La cérémonie d'ouverture des yeux dans l'Himalaya tantrique
Dans ses versions hindoues comme bouddhistes, le rituel tantrique repose en grande partie sur la consécration des icônes à travers lesquelles l'être humain, officiant ou dévot, est supposé s'unir à la divinité. Un rite très répandu lors de cette consécration est celui de l'ouverture des yeux de l'icône qui est alors censée être animée par la divinité. Ce rite a suscité de nombreux développements philosophiques et textuels mais bien peu de descriptions ethnographiques alors qu'il est encore pratiqué aujourd'hui au moins au Népal. Cette contribution, fondée sur des observations personnelles, mettra en regard deux versions de ce rituel provenant de deux contextes différents: la vallée de Katmandou où ce rituel est aux mains des artistes peintres qui en ont la responsabilité et un village peuplé d'une minorité ethnique, les Kham-Magar, où le rituel ne s'opère pas sur une icône mais sur un être humain, le chamane, dont, au terme de sa consécration, les yeux bandés sont « ouverts » par son maître. Cette comparaison entre ces deux supports de présentification des puissances invisibles soulève aussi la question de leurs relations de compétition dans l'univers religieux himalayen.

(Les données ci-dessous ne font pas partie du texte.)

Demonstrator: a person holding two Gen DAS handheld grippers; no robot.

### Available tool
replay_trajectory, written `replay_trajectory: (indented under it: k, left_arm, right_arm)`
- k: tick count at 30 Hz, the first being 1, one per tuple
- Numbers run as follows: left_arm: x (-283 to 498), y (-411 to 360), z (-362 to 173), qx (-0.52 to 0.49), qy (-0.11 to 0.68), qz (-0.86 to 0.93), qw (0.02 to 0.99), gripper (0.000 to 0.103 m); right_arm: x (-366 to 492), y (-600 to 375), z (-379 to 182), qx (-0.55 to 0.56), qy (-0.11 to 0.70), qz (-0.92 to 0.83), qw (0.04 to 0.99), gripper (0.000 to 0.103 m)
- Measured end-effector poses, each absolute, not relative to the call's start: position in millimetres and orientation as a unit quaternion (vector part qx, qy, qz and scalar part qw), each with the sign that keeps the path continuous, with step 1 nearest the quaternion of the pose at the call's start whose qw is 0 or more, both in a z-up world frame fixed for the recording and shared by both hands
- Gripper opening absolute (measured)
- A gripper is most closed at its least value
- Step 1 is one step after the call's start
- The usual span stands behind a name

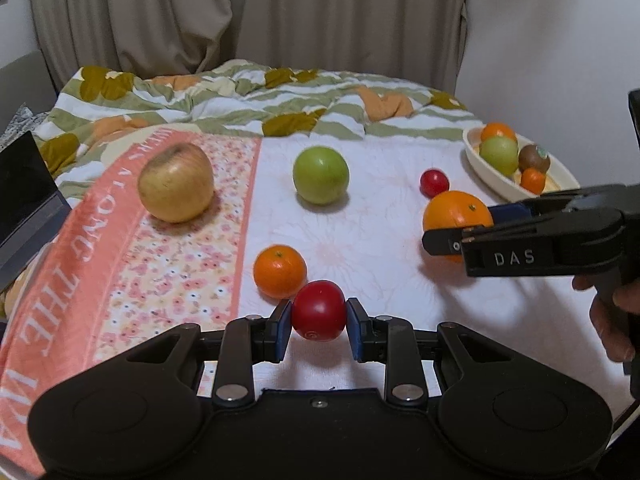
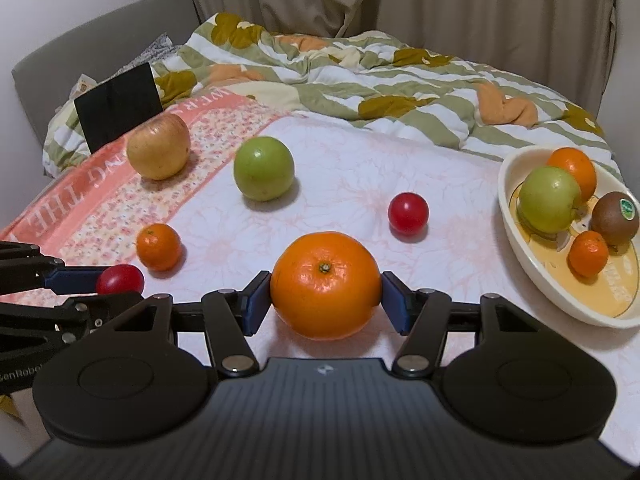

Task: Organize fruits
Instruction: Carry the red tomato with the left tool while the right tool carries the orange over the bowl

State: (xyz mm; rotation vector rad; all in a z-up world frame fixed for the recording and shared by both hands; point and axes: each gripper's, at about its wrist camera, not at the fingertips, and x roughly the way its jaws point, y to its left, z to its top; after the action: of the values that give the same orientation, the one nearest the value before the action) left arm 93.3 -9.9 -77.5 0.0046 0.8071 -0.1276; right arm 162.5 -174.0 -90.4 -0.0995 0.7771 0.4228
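Note:
My left gripper (image 1: 319, 320) is shut on a small red fruit (image 1: 319, 309), lifted just above the cloth; the right wrist view shows that fruit (image 2: 120, 279) at its left edge. My right gripper (image 2: 326, 294) has both blue pads against a large orange (image 2: 326, 284) that rests on the cloth. Loose on the cloth lie a yellow apple (image 1: 176, 182), a green apple (image 1: 320, 174), a mandarin (image 1: 280, 270) and another small red fruit (image 1: 434, 182). At the right, a cream bowl (image 2: 505, 204) holds a green apple, an orange, a kiwi and a mandarin.
A crumpled green-and-white quilt (image 2: 360, 76) lies behind the fruit cloth, with curtains beyond. A black flat object (image 2: 118, 106) leans at the far left. A person's hand (image 1: 612, 320) grips the right gripper's handle.

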Motion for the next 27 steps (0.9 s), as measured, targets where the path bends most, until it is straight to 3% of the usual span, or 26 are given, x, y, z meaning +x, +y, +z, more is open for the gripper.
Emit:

The ceremony of opening the eyes in the tantric Himalaya
In both its Hindu and Buddhist versions, tantric rituals are largely based on the consecration of icons through which a human being, ritual specialist or devotee, is supposed to unite with the divinity. This procedure often includes a ceremony for opening the eyes of the icon, which is then considered to be animated by the deity. This rite has attracted numerous philosophical and textual developments, but only a few ethnographic descriptions in spite of the fact that it can be observed still nowadays, at least in Nepal. This contribution, based on personal observations, will look at two versions of this ceremony in two different contexts: first, the Kathmandu valley, where this ritual is in the hands of the artist who made the icon; and secondly, a village populated by an ethnic minority, the Kham Magar, where the ritual is not performed on an icon but on a human being, the shaman, whose eyes are "opened" by his master. The comparison between these two media for invisible powers, one human and the other non-human, raises the question of their relations of competition in the making of the invisible powers present in the Himalayan religious world.